Seven Points is an indoor shopping mall opened on February 15, 1984, at the southeast corner of Hennepin Avenue and West Lake Street, the main intersection of the Uptown district of Minneapolis, Minnesota. The building was previously known as Calhoun Square until October 2020.

==History==
The atrium-style indoor mall was created in an early 1980s style of redevelopment by local developer Ray Harris from a series of older buildings, including the Geanakoplos Building (1917).

In the early stages, neighborhood activists opposed to the project started the "Dump Updale" campaign. "Up" referred to Uptown; "dale" was a reference to suburban shopping malls in the Twin Cities whose names end in "dale" (e.g. Southdale Center, Ridgedale Center).

Harris's renovation and construction was finished in 1983, and he remained the owner until he sold the mall in 2004 to a Des Moines, IA, investment group.

In 2007, Calhoun Square was sold to an affiliate of New York-based BlackRock Inc. for $47.3 million. After a 2008 renovation, the mall drew new national and international names, including LA Fitness, H&M, and CB2.

Local ownership returned in 2014 when developer Stuart Ackerberg bought the mall from BlackRock, seeking to restore “the magic and the sizzle of Calhoun Square going back to the 1980s", when many of the tenants were local operators. The Ackerberg Group completed a remodel of the mall's interior in 2015.

The musician Prince wrote a song titled "Calhoun Square", released on disc two of his Crystal Ball CD.

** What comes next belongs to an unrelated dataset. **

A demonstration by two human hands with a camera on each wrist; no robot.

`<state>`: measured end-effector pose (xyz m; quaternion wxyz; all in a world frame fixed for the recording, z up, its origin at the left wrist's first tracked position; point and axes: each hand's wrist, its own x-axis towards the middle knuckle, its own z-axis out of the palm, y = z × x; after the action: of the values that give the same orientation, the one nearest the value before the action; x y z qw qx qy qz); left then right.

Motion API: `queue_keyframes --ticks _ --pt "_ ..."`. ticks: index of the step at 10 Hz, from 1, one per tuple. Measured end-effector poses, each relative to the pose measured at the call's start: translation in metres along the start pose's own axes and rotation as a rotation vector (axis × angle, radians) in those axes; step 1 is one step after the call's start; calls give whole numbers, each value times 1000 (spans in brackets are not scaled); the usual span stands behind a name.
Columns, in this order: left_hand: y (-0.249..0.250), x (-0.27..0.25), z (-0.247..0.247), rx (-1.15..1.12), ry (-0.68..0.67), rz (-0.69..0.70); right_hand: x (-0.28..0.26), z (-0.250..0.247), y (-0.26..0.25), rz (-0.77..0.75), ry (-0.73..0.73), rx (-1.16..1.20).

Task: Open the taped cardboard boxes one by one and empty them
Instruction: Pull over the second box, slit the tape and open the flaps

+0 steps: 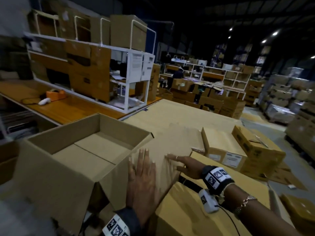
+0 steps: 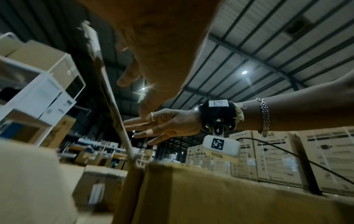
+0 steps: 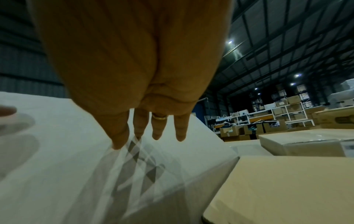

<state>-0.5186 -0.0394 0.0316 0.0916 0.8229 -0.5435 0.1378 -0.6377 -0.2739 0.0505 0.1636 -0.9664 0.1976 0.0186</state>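
Note:
An open cardboard box (image 1: 71, 160) stands in front of me, and its inside shows only the bare bottom flaps. Its right flap (image 1: 170, 142) is spread outward and blurred. My left hand (image 1: 141, 172) lies flat on that flap with straight fingers. My right hand (image 1: 182, 165), wearing a ring, presses on the same flap just to the right. From the left wrist, the flap (image 2: 114, 106) shows edge-on between my left hand (image 2: 153, 60) and right hand (image 2: 166, 125). In the right wrist view my right hand (image 3: 143, 75) hovers, fingers straight, close over the pale flap (image 3: 76, 166).
A large closed box (image 1: 196, 210) lies under my right forearm. Smaller labelled boxes (image 1: 225, 150) sit to the right. At the left, a workbench (image 1: 76, 111) holds an orange tape dispenser (image 1: 56, 94) and a white shelf frame (image 1: 133, 68). Stacked boxes (image 1: 221, 103) fill the background.

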Motion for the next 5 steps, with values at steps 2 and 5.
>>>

Chicago-based investment firm Northpond Partners purchased the building for $34.5 million in October 2019.

On June 19, 2020, the owners of the building announced that Calhoun Square's name would be changed "to disavow the slavery advocate for which the building was originally named," John C. Calhoun. This follows the 2017 decision to rename the nearby lake from Lake Calhoun to Bde Maka Ska, as well as the murder of George Floyd. On October 21, 2020, the owners announced that the building would now be known as Seven Points, stating “A property named for a known racist and champion of slavery has no place in Minneapolis or anywhere in our society.” The new name refers to the pointed sign atop the roof of the building. Ownership also set forth a conceptual vision for the building that includes an outdoor plaza addition, a market store, and “flexible mixed-use space” that includes retail, office and residential components.